A margine della presentazione del libro Scrivere una serie di Filippo Losito, che si terrà martedì alle 18.30 nella libreria Il ponte sulla Dora, nella solita città del nord Italia dalla vocazione industriale smarrita (nel frattempo ha smarrito un sacco di altre cose), facciamo due parole sull’argomento. Perché, malgrado alcune sacche di resistenza da parte degli amanti del cinema duri e puri, le serie rappresenterebbero il futuro dell’audiovisivo, se non fossero già abbondantemente il presente. Perché i cinema si svuotano ma le serie, complici anche i social (come leggerete dopo), collezionano sempre più spettatori (e non vi fate confondere dalla perdita, seppur ingente, del 22,5% di Netflix a Wall Street: è una normale contrazione di un mercato saturo, per l’appunto). Se entrate in una sala cinematografica, guardatevi intorno (quando la luce è accesa, non quando è spenta perché è sospetto) e fate un rapido calcolo dell’età media: pochissimi giovani. Perché sono già passati ad altro. Le storie cui guardano hanno altri riferimenti. Pochi sanno chi sia Tarantino, nessuno sa chi sia Scorsese, tutti però conoscono La casa di carta, Tredici e Squid Game. Adesso penserete: è ignoranza. Troppo semplice. Invece sta cambiando un mondo (non voglio terrorizzarvi, ma in realtà è già cambiato, speriamo solo duri un altro po’) e sta avvicendando i suoi parametri. Quasi un secolo fa, quando gli spettatori cominciarono a conoscere Orson Welles, Alfred Hitchcock o anche Roberto Rossellini, dimenticarono l’esistenza di Georges Feydeau e Strindberg, molti anche di Arthur Miller. C’è un interessante dialogo nel sorprendente volume Scratches and Glitches di Jurij Meden, programmatore al Filmmuseum di Vienna, libro che vi consiglio, anche se ci mette un po’ ad arrivare: parlando di immagini audiovisive con i propri studenti, un professore scopre che essi vedono normalmente tali immagini su smartphone e tablet e che per loro “grande schermo” significa il televisore di casa. Capito? Non lottate, ché fate la fine della mosca nella ragnatela: ci siete già dentro. Cerchiamo solo di capire, piuttosto che demonizzare, vediamo che cosa attira il nuovo pubblico.

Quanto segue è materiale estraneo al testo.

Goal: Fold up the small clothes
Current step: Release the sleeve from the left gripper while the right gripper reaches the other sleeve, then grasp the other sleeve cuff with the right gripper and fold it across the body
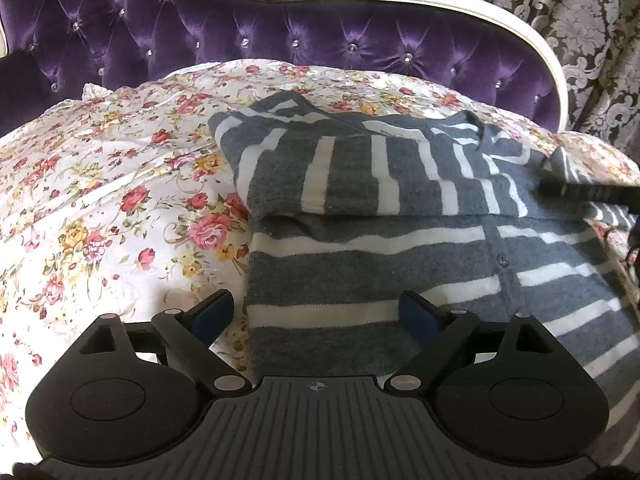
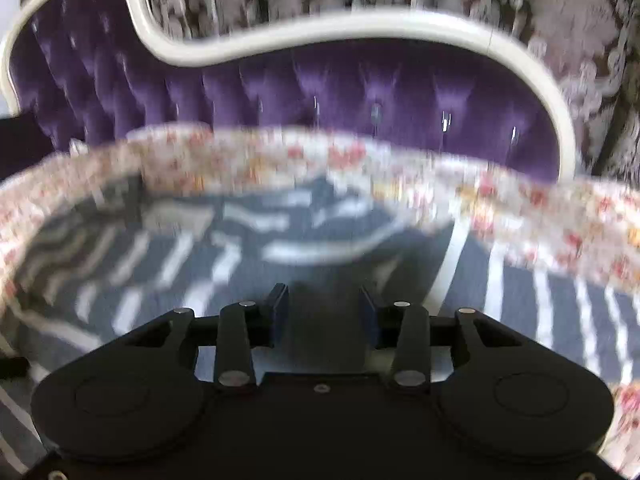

Le serie televisive funzionano perché si basano essenzialmente su tre aspetti fondamentali che interagiscono fra loro e senza i quali il prodotto non funziona allo stesso modo. Tutte le serie tv, infatti, si basano sull’allestimento di un universo caratteristico ed esclusivo, su un gruppo di personaggi delineati in modo molto approfondito e piuttosto conflittuale e su una serie di eventi raccontati spesso con modalità non lineare, attraverso una cronologia innervata da frequenti flashback.
Un universo esclusivo
Le serie televisive creano un universo in cui lo spettatore si immerge completamente, entrando in un mondo che ha regole proprie. Rispetto al cinema, le serie televisive hanno uno svantaggio, perché si guardano all’interno della propria abitazione, in cui molteplici sono i momenti di distrazione e interruzione, mentre al cinema, se uno non limona o guarda compulsivamente il cellulare, l’attenzione è canalizzata dal buio della sala e dall’enorme schermo oltre il quale c’è il nulla. Le serie, quindi, tentano di catapultare lo spettatore in un’arena coinvolgente che lo costringa a una partecipazione attiva per comprenderne lo svolgimento. Per evitare che lo spettatore si distragga, tra una pisciatina, un caffè e una birretta che poi ti riconduce pur sempre alla pisciatina dell’inizio, si ricorre ad alcuni accorgimenti, come ripetere più volte durante i dialoghi i nomi dei personaggi e le loro relazioni, in modo che si possano fissare nella mente, oppure ripetere alcuni snodi della trama per facilitarne l’immediatezza del ricordo in funzione dello svolgimento successivo. L’episodio pilota è perciò fondamentale, perché ha lo scopo di istruire il pubblico su come guardare la serie e, nel frattempo, convincerlo a farlo. Il primo episodio imposta la storia, definisce una precisa geografia di riferimento, fornisce gli elementi peculiari del tempo narrativo utilizzato e fa in modo (quindi volutamente, eh!) che emergano buchi nell’informazione su storia e personaggi, così da incuriosire lo spettatore e stimolarlo a guardare le altre puntate.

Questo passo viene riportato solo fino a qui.